→ **TASK TO COMPLETE**: Your output should be the complete listing, word for word, with no pictures in it.

****************

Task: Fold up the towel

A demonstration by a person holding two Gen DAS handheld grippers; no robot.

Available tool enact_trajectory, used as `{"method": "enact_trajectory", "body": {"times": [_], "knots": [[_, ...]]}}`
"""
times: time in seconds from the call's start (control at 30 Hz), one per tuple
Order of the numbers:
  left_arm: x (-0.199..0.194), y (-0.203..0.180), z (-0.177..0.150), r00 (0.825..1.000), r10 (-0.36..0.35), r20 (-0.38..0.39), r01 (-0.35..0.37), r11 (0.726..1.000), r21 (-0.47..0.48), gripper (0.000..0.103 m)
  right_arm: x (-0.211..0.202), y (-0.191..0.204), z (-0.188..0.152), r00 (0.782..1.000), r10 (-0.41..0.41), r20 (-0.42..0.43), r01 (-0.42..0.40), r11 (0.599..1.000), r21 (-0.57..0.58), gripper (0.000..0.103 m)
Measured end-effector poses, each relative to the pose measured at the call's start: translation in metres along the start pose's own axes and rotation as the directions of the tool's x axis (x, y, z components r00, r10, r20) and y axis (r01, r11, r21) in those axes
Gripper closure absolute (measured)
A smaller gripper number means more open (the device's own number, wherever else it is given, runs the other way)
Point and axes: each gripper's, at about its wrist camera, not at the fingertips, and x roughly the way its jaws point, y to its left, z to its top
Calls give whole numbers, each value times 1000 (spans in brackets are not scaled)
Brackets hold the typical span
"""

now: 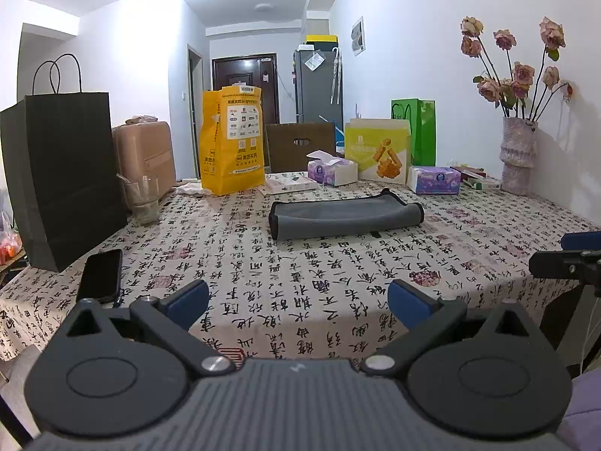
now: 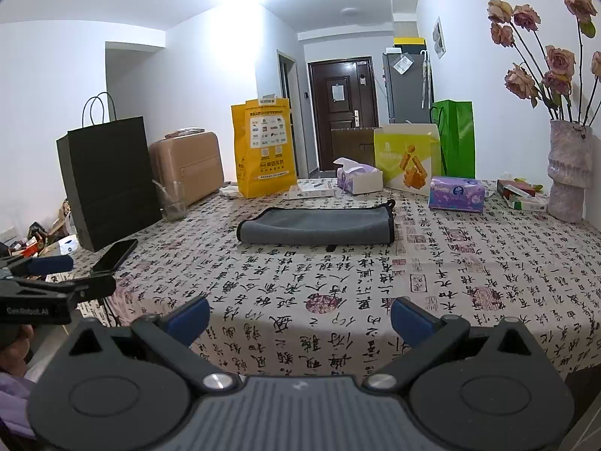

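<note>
the grey towel (image 1: 343,218) lies folded into a long, flat rectangle with dark trim, out toward the middle of the table (image 1: 263,263), which is covered by a cloth printed with black calligraphy. in the right wrist view the towel (image 2: 317,230) sits straight ahead, its long side across the view, with a small dark tab poking out from under its near edge.

both tongs hang back at the near edge of the table, well apart from the towel. the left gripper (image 1: 298,302) is released, its 2 blue-padded fingers spread wide with nothing between them. the right gripper (image 2: 300,315) is spread the same way and grasps nothing. each one also shows in the other's camera, at the side edge of the view.

behind the towel stand a yellow bag (image 1: 231,141), 2 tissue packs (image 1: 332,169) and a lime snack box (image 1: 377,150), with a green bag (image 1: 415,131) further back. a vase of dried roses (image 1: 518,154) stands at the far right by the wall. on the left are a black paper bag (image 1: 62,173), a clear glass (image 1: 142,197) beside it, and a dark phone (image 1: 100,276) lying flat near the table's front left corner.
</note>
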Motion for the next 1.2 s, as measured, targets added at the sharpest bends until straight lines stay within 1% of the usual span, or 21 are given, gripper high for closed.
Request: {"method": "enact_trajectory", "body": {"times": [0.2,1.2], "knots": [[-1,-1,1,1000,-9,9,9,1000,15,0,0,0,0,1000,-2,-1,2,1000,1,0],[-3,-3,1,1000,-3,14,3,1000,14,0,2,-1,-2,1000,-2,-4,2,1000,6,0]]}}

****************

→ **RESULT**:
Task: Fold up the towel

A demonstration by a person holding two Gen DAS handheld grippers; no robot.

Available tool enact_trajectory, used as `{"method": "enact_trajectory", "body": {"times": [_], "knots": [[_, ...]]}}`
"""
times: time in seconds from the call's start (control at 30 Hz), one per tuple
Order of the numbers:
  left_arm: x (-0.199..0.194), y (-0.203..0.180), z (-0.177..0.150), r00 (0.825..1.000), r10 (-0.36..0.35), r20 (-0.38..0.39), r01 (-0.35..0.37), r11 (0.726..1.000), r21 (-0.47..0.48), gripper (0.000..0.103 m)
  right_arm: x (-0.211..0.202), y (-0.191..0.204), z (-0.188..0.152), r00 (0.782..1.000), r10 (-0.41..0.41), r20 (-0.42..0.43), r01 (-0.42..0.40), r11 (0.599..1.000), r21 (-0.57..0.58), gripper (0.000..0.103 m)
Measured end-effector poses, each relative to the pose measured at the call's start: translation in metres along the start pose's own axes and rotation as the directions of the tool's x axis (x, y, z components r00, r10, r20) and y axis (r01, r11, r21) in those axes
Gripper closure absolute (measured)
A smaller gripper number means more open (the device's own number, wherever else it is given, runs the other way)
Point and axes: each gripper's, at about its wrist camera, not at the fingertips, and x roughly the way its jaws point, y to its left, z to its top
Calls give whole numbers, each value times 1000 (spans in brackets are not scaled)
Brackets hold the typical span
"""

now: 
now: 

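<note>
the grey towel (image 1: 343,218) lies folded into a long, flat rectangle with dark trim, out toward the middle of the table (image 1: 263,263), which is covered by a cloth printed with black calligraphy. in the right wrist view the towel (image 2: 317,230) sits straight ahead, its long side across the view, with a small dark tab poking out from under its near edge.

both tongs hang back at the near edge of the table, well apart from the towel. the left gripper (image 1: 298,302) is released, its 2 blue-padded fingers spread wide with nothing between them. the right gripper (image 2: 300,315) is spread the same way and grasps nothing. each one also shows in the other's camera, at the side edge of the view.

behind the towel stand a yellow bag (image 1: 231,141), 2 tissue packs (image 1: 332,169) and a lime snack box (image 1: 377,150), with a green bag (image 1: 415,131) further back. a vase of dried roses (image 1: 518,154) stands at the far right by the wall. on the left are a black paper bag (image 1: 62,173), a clear glass (image 1: 142,197) beside it, and a dark phone (image 1: 100,276) lying flat near the table's front left corner.
</note>
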Motion for the next 1.2 s, as measured, targets added at the sharpest bends until straight lines stay within 1% of the usual span, or 21 are given, gripper high for closed.
Request: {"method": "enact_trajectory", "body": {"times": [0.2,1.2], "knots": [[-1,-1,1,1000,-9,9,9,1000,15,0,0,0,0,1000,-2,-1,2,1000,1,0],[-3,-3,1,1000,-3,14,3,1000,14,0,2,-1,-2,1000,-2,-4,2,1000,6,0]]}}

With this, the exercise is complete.